## Problem description
Copy verbatim the block of lines in the entries below whose first line contains "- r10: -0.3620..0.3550" and whose last line contains "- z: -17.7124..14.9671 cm". Leave out all other lines.

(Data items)
_ _ _ _ _
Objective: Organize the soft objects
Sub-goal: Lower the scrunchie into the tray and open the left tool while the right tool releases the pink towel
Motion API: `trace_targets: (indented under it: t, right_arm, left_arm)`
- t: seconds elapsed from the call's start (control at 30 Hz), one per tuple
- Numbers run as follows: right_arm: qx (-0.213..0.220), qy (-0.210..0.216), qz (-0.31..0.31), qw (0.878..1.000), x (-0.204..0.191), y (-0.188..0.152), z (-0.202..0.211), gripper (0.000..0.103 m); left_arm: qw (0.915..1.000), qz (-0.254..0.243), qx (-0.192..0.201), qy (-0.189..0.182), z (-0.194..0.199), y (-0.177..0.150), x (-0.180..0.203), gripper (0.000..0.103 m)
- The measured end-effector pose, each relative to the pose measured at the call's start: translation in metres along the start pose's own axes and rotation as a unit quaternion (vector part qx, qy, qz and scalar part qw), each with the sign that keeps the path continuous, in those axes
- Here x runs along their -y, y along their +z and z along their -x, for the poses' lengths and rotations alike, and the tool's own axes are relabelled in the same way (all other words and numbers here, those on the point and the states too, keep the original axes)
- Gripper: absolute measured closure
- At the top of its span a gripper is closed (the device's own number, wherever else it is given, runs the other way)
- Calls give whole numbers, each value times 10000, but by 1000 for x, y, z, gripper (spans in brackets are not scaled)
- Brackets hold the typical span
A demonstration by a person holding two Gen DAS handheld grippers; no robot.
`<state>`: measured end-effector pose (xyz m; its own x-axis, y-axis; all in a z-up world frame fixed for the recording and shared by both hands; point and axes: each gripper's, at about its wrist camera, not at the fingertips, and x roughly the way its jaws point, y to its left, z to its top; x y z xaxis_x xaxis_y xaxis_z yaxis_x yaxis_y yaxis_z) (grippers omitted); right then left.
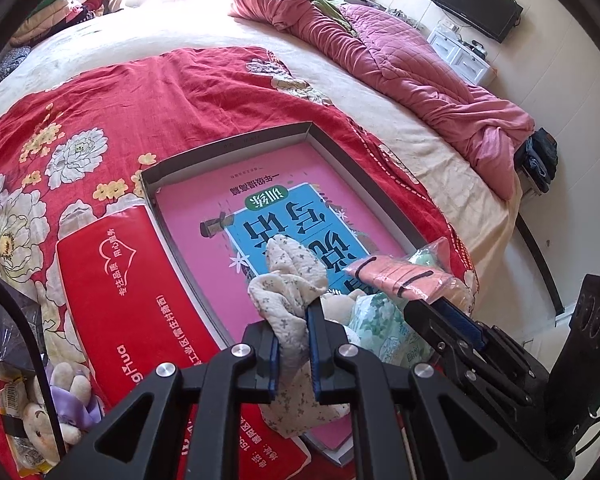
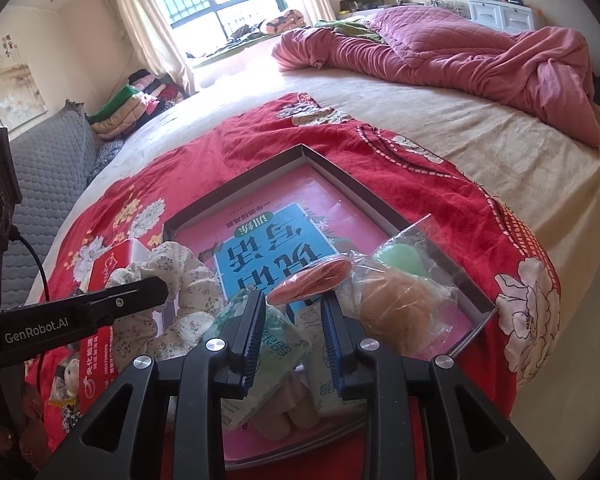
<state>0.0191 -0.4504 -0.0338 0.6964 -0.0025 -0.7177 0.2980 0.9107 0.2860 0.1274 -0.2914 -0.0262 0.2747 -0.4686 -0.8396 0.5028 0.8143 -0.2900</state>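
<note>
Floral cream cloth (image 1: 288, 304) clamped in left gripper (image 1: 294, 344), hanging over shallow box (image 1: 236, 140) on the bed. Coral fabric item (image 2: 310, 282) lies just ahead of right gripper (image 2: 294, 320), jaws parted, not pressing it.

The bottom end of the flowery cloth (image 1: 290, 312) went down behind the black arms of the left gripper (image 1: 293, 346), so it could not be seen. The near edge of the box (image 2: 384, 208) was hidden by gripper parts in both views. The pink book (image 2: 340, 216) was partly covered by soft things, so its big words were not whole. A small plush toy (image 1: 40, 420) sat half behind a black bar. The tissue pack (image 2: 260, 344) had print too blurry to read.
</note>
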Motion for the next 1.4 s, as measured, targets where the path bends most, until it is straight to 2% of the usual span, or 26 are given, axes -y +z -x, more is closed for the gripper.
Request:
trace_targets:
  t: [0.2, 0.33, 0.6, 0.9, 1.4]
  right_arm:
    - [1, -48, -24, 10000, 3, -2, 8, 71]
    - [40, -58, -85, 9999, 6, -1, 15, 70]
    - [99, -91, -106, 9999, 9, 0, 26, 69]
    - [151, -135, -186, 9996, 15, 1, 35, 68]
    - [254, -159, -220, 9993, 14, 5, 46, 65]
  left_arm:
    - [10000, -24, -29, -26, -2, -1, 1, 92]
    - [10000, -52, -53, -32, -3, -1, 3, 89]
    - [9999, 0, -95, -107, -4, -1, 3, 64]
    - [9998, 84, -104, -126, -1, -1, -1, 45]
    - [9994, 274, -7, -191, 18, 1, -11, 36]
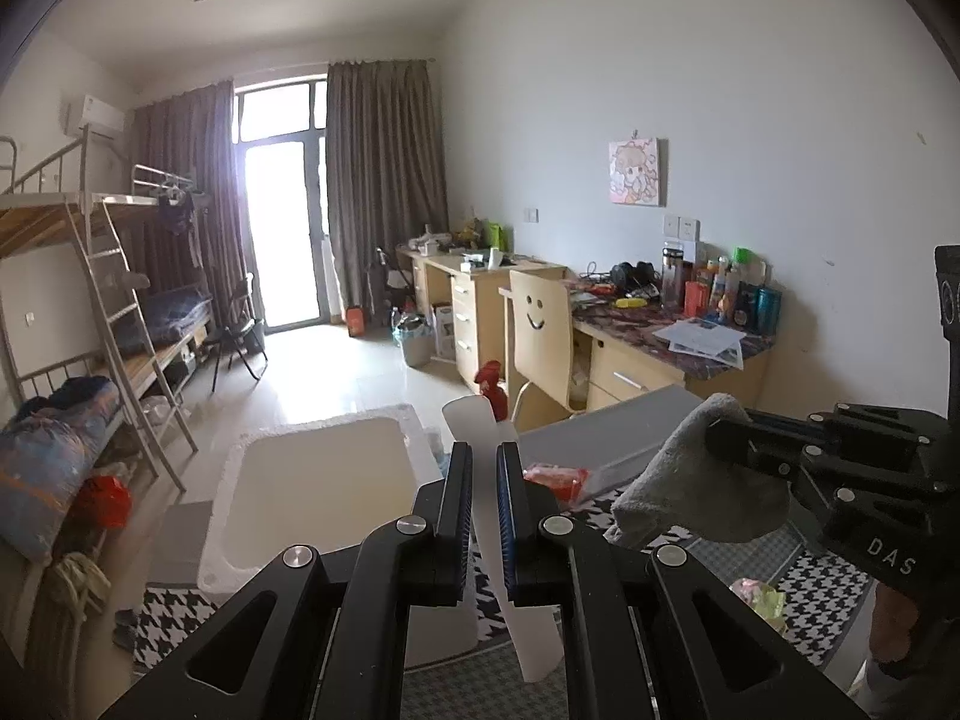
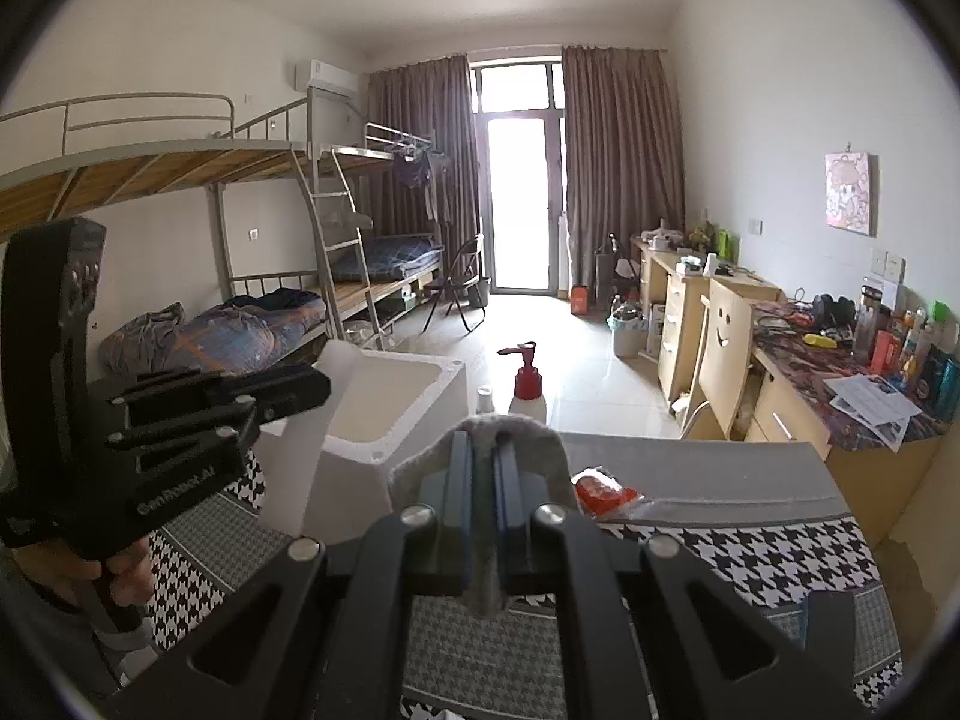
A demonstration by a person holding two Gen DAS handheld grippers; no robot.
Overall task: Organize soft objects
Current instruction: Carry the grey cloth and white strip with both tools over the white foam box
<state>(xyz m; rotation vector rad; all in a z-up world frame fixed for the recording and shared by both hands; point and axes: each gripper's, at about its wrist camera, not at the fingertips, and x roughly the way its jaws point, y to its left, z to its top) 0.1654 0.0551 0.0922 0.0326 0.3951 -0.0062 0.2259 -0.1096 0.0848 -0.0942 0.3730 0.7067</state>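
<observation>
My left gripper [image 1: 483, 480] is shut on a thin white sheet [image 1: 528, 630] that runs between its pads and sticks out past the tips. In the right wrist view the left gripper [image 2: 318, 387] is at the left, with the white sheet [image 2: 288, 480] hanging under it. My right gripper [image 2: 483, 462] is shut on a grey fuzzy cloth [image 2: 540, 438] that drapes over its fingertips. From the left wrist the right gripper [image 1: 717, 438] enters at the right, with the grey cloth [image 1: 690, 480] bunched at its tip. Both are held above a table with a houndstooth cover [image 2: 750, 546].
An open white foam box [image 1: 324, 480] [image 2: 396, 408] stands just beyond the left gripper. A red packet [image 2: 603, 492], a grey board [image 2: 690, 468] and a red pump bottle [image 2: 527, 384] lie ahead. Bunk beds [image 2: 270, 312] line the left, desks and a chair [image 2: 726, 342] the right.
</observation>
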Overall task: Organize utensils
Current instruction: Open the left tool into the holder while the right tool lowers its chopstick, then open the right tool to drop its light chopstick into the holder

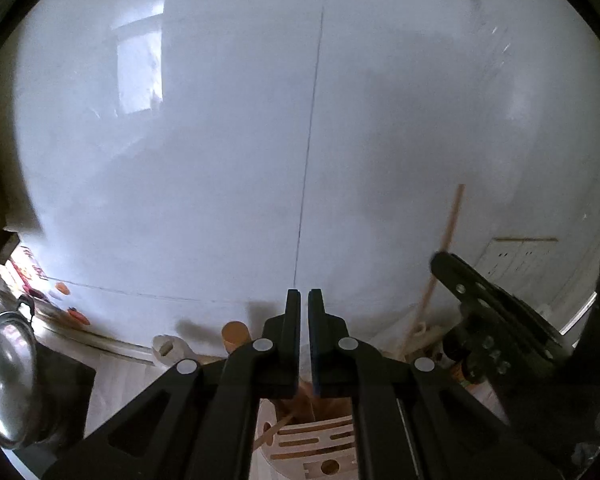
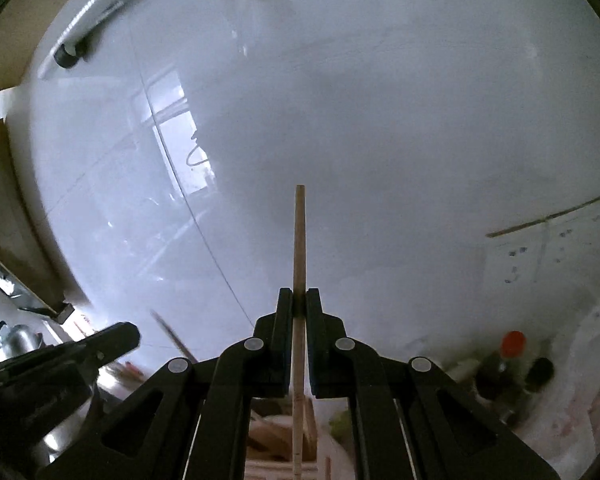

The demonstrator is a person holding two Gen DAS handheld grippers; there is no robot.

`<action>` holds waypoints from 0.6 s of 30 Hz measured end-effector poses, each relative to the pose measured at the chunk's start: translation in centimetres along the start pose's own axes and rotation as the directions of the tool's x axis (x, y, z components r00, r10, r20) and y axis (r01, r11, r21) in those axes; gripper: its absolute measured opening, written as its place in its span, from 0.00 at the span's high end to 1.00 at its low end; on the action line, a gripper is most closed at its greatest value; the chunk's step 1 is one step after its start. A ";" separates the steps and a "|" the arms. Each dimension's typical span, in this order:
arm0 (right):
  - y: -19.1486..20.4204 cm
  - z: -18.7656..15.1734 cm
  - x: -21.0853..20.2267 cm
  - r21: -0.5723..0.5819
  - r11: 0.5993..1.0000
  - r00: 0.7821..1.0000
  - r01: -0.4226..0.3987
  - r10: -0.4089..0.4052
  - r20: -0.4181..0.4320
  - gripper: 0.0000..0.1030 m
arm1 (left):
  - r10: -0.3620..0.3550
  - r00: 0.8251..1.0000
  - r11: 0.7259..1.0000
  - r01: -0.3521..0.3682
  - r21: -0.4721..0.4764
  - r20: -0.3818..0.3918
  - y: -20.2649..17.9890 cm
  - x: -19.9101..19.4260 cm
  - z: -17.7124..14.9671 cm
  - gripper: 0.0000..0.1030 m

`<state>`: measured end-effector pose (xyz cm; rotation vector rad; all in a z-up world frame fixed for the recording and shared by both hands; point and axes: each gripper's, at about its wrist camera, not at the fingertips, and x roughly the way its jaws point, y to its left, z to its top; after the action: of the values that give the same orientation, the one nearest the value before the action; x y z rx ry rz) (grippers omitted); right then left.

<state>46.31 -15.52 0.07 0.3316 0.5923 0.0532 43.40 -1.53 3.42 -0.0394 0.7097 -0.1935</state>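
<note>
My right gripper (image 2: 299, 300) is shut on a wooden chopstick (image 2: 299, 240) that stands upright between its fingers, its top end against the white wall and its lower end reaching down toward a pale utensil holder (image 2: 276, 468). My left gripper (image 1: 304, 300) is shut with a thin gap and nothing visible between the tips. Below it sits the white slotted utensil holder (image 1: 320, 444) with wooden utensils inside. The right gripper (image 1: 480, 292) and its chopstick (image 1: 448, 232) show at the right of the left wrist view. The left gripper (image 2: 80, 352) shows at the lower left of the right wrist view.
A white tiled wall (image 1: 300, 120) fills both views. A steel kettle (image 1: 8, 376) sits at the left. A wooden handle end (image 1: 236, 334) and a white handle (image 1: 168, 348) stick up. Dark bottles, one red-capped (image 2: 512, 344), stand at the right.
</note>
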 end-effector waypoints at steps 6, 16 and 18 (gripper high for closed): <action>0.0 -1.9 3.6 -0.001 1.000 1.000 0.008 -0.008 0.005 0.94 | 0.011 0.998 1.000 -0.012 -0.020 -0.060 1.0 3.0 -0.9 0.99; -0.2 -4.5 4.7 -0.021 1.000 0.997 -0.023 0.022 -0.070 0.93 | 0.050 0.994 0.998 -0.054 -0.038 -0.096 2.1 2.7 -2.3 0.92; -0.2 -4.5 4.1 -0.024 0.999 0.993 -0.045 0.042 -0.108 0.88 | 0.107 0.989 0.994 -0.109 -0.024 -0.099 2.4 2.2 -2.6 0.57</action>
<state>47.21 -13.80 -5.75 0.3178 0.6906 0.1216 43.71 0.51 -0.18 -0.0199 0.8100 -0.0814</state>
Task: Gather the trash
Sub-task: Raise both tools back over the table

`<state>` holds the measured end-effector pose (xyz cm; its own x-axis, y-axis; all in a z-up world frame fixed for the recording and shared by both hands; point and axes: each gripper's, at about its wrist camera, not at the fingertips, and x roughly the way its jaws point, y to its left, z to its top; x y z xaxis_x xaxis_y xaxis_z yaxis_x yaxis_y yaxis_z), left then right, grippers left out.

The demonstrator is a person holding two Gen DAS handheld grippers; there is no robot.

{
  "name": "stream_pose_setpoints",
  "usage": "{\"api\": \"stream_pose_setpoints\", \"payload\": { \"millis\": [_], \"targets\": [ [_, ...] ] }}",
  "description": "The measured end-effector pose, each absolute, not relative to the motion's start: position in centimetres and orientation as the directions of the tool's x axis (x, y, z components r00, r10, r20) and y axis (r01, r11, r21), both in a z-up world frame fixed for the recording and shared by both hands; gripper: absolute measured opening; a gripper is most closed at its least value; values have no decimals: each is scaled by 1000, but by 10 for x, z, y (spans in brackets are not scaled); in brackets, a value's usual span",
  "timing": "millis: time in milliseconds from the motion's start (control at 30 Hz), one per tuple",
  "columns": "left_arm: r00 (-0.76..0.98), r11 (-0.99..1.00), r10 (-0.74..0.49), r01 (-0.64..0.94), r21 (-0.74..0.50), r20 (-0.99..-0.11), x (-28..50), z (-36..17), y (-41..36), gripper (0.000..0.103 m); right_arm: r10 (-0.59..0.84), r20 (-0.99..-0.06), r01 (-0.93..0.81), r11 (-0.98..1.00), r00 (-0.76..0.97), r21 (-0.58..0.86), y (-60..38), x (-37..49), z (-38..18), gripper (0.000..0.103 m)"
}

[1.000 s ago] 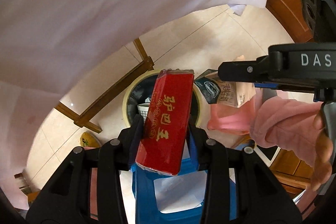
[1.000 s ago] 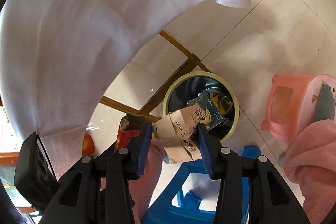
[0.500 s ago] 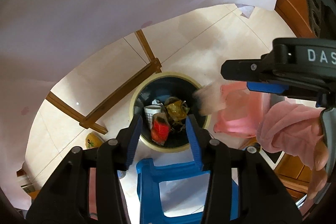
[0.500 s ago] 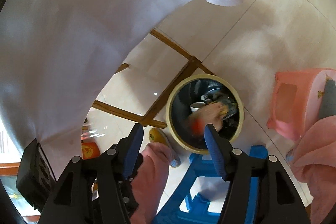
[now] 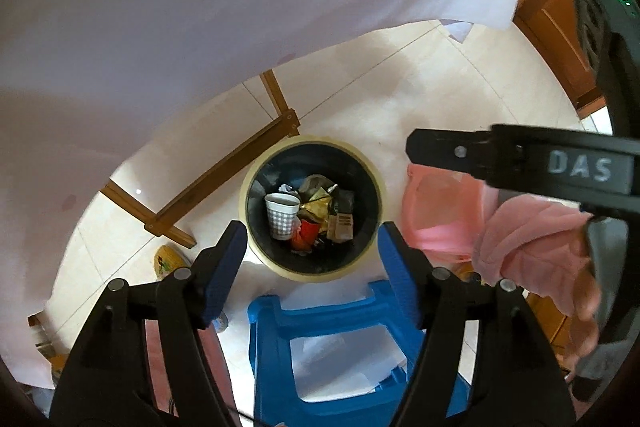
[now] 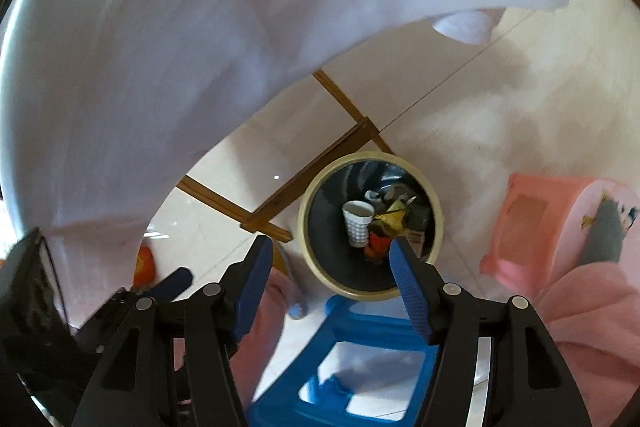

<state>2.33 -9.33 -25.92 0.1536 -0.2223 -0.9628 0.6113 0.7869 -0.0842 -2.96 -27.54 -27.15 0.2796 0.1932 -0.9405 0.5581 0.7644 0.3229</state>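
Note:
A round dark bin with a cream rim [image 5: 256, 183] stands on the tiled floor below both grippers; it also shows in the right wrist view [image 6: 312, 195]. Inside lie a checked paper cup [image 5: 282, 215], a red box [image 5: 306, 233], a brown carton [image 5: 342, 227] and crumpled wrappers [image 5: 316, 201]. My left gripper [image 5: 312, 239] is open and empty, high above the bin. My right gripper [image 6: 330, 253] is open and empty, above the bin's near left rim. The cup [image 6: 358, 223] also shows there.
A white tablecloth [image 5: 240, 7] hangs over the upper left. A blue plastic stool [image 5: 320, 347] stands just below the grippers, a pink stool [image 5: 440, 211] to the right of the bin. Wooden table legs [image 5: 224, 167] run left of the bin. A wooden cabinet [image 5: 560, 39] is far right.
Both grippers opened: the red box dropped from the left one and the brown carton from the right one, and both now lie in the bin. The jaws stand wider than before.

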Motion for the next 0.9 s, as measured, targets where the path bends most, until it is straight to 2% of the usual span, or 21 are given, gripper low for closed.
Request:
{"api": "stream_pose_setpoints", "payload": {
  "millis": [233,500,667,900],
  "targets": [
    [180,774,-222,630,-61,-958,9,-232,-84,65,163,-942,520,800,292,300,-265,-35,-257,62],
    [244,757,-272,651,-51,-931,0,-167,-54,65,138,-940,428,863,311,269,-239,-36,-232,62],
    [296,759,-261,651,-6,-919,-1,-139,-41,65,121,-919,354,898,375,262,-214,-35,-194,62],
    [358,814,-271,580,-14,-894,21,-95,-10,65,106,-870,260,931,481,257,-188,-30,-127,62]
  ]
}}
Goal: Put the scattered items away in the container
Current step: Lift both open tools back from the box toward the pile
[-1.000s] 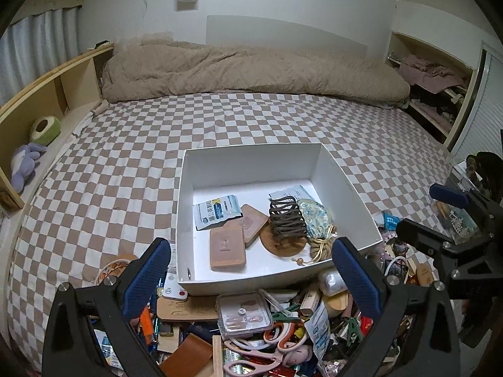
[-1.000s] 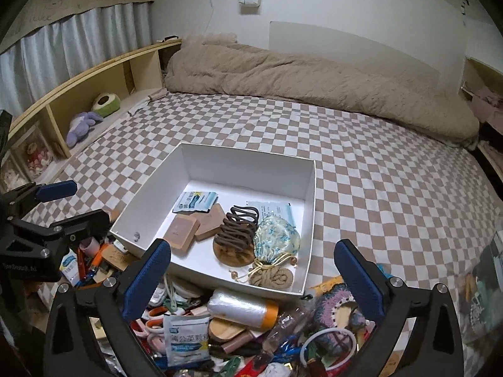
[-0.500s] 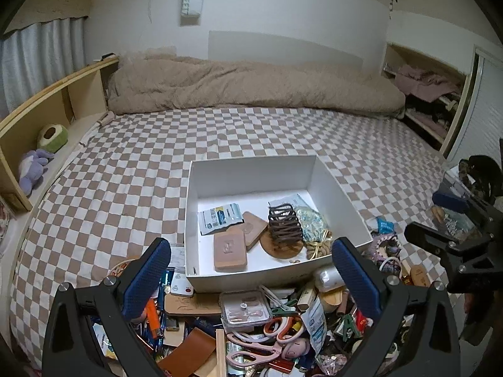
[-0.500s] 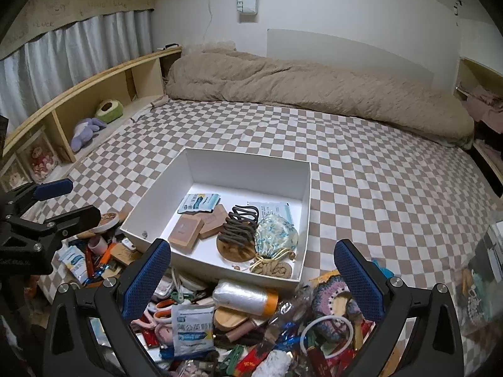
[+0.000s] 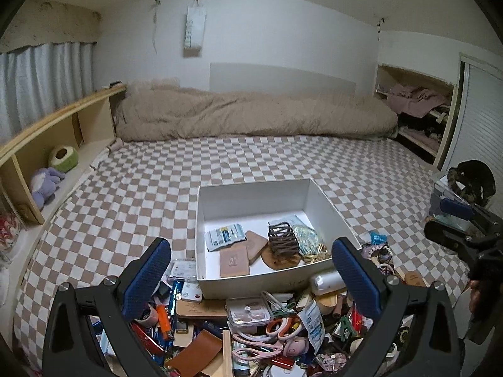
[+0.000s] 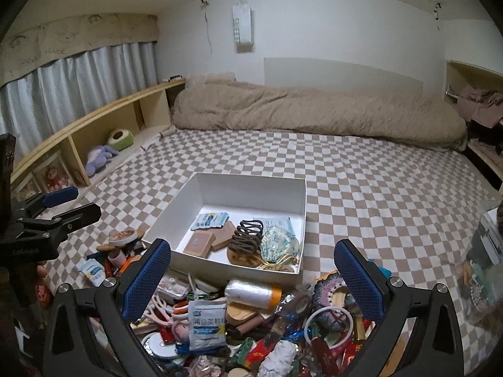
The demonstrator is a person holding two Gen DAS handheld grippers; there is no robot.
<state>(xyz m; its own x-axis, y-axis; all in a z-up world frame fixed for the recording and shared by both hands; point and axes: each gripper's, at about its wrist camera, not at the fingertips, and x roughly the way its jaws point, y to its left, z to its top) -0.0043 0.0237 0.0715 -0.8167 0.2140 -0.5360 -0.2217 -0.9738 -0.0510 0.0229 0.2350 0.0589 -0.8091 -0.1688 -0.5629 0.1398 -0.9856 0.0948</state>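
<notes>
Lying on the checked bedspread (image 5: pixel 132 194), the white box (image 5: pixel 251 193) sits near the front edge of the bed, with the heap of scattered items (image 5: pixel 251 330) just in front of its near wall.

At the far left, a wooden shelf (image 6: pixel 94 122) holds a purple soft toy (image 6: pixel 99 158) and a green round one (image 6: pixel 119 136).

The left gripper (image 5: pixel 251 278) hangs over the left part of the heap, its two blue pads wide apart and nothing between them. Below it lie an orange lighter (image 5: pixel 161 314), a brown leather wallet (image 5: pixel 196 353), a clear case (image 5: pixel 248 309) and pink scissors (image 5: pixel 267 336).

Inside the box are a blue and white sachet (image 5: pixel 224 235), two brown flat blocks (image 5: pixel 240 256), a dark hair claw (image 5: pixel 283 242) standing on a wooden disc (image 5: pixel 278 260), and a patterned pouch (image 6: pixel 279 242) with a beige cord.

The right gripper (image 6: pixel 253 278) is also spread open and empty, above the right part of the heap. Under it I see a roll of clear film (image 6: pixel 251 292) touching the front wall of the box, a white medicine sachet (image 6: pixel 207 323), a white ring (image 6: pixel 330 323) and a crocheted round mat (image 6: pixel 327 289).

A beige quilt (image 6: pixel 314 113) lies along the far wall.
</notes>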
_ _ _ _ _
## Solution to this problem
  - r10: -0.3620..0.3550
  - r00: 0.8251..1.0000
  - r11: 0.7259..1.0000
  - r01: -0.3521..0.3682
  - r21: -0.4721..0.4764
  - r20: -0.3818..0.3918
  - y: -20.2649..17.9890 cm
  - x: -19.9101..19.4260 cm
  - z: -17.7124..14.9671 cm

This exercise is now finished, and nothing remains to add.